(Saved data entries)
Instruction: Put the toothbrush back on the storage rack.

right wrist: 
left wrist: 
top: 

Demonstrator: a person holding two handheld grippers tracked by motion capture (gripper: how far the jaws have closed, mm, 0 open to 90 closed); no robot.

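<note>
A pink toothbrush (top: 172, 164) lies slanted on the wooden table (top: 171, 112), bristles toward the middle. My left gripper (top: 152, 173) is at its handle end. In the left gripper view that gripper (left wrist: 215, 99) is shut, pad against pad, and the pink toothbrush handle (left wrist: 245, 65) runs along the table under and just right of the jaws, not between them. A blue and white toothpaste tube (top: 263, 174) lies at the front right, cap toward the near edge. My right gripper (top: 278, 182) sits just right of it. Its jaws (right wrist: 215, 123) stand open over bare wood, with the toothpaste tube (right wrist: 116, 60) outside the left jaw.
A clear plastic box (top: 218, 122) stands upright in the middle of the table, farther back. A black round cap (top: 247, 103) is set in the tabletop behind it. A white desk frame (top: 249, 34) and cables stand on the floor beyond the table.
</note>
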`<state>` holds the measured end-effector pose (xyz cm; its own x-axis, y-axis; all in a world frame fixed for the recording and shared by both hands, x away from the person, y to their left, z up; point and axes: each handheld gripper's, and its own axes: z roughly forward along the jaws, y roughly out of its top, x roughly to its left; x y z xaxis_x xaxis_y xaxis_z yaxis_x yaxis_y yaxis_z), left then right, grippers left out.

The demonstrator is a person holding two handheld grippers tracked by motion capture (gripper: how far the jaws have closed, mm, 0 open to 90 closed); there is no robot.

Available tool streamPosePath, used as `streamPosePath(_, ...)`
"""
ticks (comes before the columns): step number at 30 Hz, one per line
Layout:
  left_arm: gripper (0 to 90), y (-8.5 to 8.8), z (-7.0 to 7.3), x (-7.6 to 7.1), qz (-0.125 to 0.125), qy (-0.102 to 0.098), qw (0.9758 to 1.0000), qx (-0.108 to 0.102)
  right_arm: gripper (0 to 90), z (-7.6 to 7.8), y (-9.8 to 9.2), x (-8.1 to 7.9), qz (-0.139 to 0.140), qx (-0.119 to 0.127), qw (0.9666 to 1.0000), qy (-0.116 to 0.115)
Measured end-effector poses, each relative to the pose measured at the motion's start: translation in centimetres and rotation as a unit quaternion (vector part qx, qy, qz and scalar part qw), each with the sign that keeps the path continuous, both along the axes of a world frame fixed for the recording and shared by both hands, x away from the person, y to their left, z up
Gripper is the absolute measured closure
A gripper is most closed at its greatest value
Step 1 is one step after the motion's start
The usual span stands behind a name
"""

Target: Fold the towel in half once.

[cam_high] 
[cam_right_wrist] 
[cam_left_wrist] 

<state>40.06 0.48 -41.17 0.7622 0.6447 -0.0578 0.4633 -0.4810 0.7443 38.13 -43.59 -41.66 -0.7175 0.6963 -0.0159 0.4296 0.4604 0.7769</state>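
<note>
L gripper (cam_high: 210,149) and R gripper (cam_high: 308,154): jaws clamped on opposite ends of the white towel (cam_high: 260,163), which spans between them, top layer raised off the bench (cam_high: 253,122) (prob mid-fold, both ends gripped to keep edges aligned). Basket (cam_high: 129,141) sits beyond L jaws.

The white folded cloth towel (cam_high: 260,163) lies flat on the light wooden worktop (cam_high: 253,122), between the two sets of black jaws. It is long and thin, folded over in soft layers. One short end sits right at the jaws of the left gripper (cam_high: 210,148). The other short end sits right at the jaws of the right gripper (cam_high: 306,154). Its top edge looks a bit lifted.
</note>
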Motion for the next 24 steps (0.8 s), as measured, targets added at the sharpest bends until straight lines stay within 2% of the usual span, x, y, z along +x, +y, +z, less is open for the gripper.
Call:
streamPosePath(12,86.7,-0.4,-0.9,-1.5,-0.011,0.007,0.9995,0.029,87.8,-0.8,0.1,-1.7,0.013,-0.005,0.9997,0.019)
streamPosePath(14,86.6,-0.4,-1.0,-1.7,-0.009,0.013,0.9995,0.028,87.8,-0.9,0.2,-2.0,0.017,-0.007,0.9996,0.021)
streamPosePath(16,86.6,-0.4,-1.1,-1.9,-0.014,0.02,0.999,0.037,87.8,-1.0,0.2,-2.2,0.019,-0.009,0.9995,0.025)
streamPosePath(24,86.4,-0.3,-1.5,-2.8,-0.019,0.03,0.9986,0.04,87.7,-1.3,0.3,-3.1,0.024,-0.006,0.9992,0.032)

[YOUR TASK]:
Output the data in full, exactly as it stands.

[RESULT BELOW]:
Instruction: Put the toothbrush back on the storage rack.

right wrist: 
left wrist: 
top: 

Demonstrator: a person holding two handheld grippers tracked by motion capture (gripper: how far the jaws have closed, mm, 0 open to 90 closed); no robot.

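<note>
A pink toothbrush (top: 172, 164) lies slanted on the wooden table (top: 171, 112), bristles toward the middle. My left gripper (top: 152, 173) is at its handle end. In the left gripper view that gripper (left wrist: 215, 99) is shut, pad against pad, and the pink toothbrush handle (left wrist: 245, 65) runs along the table under and just right of the jaws, not between them. A blue and white toothpaste tube (top: 263, 174) lies at the front right, cap toward the near edge. My right gripper (top: 278, 182) sits just right of it. Its jaws (right wrist: 215, 123) stand open over bare wood, with the toothpaste tube (right wrist: 116, 60) outside the left jaw.
A clear plastic box (top: 218, 122) stands upright in the middle of the table, farther back. A black round cap (top: 247, 103) is set in the tabletop behind it. A white desk frame (top: 249, 34) and cables stand on the floor beyond the table.
</note>
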`<state>` holds the measured end-effector pose (xyz cm; its own x-axis, y-axis; all in a world frame fixed for the recording and shared by both hands, x away from the person, y to their left, z up; point and axes: each handheld gripper's, and its own axes: z roughly forward along the jaws, y roughly out of its top, x roughly to its left; x y z xaxis_x xaxis_y xaxis_z yaxis_x yaxis_y yaxis_z), left then right, grippers left out.

The demonstrator is a person holding two handheld grippers tracked by motion capture (gripper: how far the jaws have closed, mm, 0 open to 90 closed); there is no robot.

Available tool streamPosePath, used as `streamPosePath(_, ...)`
"""
ticks (comes before the columns): step number at 30 Hz, one per line
Layout:
  left_arm: gripper (0 to 90), y (-8.5 to 8.8), z (-7.0 to 7.3), x (-7.6 to 7.1), qz (-0.125 to 0.125), qy (-0.102 to 0.098), qw (0.9758 to 1.0000), qx (-0.108 to 0.102)
  right_arm: gripper (0 to 90), z (-7.6 to 7.8), y (-9.8 to 9.2), x (-8.1 to 7.9), qz (-0.139 to 0.140), qx (-0.119 to 0.127), qw (0.9666 to 1.0000), qy (-0.116 to 0.115)
Measured end-effector poses, each relative to the pose measured at the motion's start: translation in centimetres and rotation as a unit quaternion (vector part qx, qy, qz and scalar part qw), each with the sign that keeps the path continuous, both along the axes of a world frame fixed for the recording and shared by both hands, x away from the person, y to their left, z up
Gripper is the absolute measured closure
A gripper is most closed at its greatest value
Step 1 is one step after the motion's start
The usual span stands behind a name
"""

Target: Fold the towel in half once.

[cam_high] 
[cam_right_wrist] 
[cam_left_wrist] 

<state>40.06 0.48 -41.17 0.7622 0.6447 -0.0578 0.4633 -0.4810 0.7443 38.13 -43.59 -41.66 -0.7175 0.6963 -0.0159 0.4296 0.4604 0.7769</state>
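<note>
L gripper (cam_high: 210,149) and R gripper (cam_high: 308,154): jaws clamped on opposite ends of the white towel (cam_high: 260,163), which spans between them, top layer raised off the bench (cam_high: 253,122) (prob mid-fold, both ends gripped to keep edges aligned). Basket (cam_high: 129,141) sits beyond L jaws.

The white folded cloth towel (cam_high: 260,163) lies flat on the light wooden worktop (cam_high: 253,122), between the two sets of black jaws. It is long and thin, folded over in soft layers. One short end sits right at the jaws of the left gripper (cam_high: 210,148). The other short end sits right at the jaws of the right gripper (cam_high: 306,154). Its top edge looks a bit lifted.
</note>
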Motion for the next 24 steps (0.8 s), as measured, targets added at the sharpest bends until straight lines stay within 2% of the usual span, x, y, z along +x, +y, +z, less is open for the gripper.
Call:
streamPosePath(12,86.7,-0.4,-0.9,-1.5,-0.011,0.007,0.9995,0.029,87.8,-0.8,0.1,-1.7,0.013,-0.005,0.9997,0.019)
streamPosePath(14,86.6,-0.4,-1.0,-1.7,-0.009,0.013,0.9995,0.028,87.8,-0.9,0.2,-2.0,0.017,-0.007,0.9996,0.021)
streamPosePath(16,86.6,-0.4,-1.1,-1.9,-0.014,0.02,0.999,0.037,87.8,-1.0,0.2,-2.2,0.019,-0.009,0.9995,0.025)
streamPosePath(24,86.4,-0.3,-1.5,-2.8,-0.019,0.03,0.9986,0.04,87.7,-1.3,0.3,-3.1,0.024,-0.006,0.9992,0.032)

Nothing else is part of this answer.